The commission’s approval will allow for the implementation of a national standard stipulating that broadband internet service must be treated as an essential service. It allows the FCC to exercise its authority over broadband in a narrowly tailored fashion — without rate regulation, tariffing, or unbundling — to foster continued innovation and investment, according to a press release from the agency.
In addition to safeguarding consumers’ access to reliable internet services, the FCC also will have the authority to revoke broadband network access from foreign-owned entities deemed to pose a threat to national security from operating broadband networks in the U.S.
“Broadband access to the Internet is a critical conduit that is essential for modern life,” Commissioner Anna Gomez said in a separate statement. “Protecting this critical infrastructure that is essential to the safety, economy, health, education, and well-being of this country is good public policy. The value is so great that we cannot wait for the flood to arrive before we start to build the levee.”

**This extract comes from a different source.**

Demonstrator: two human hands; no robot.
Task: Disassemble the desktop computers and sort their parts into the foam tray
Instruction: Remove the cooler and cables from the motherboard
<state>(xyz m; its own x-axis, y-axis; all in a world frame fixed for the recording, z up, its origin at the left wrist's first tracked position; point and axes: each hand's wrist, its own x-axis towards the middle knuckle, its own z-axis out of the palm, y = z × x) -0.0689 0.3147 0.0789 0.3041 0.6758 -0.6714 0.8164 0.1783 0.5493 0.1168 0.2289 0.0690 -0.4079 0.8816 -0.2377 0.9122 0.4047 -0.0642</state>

Commissioner Brendan Carr cast one of the two dissenting votes and released a statement explaining his opposition to net neutrality, framing it as a politically motivated move enabled by the federal court system.
“Congress never passed a law saying that the internet should be heavily regulated like a utility, nor did it pass one giving the FCC authority to make that monumental determination,” Carr said. “The executive branch pressured the agency into claiming a power that remained — and remains — with the legislative branch. Fundamentally, I would argue, much of the fault lies with the judiciary’s application of Chevron. The Supreme Court’s decision in Chevron created a situation where the executive branch could engage in the type of pressure campaigns that we witnessed with Title II. That is because Chevron, at least as applied by some courts, has allowed agencies to seize big, new powers without an express grant of authority from Congress.”
Internet providers will again be prohibited from blocking, throttling, or engaging in paid prioritization of lawful content, restoring rules upheld by the D.C. Circuit Court of Appeals in 2016, the release notes. In 2019, the court upheld the Trump administration’s repeal of net neutrality but ruled that the repeal did not affect state laws implementing net neutrality principles.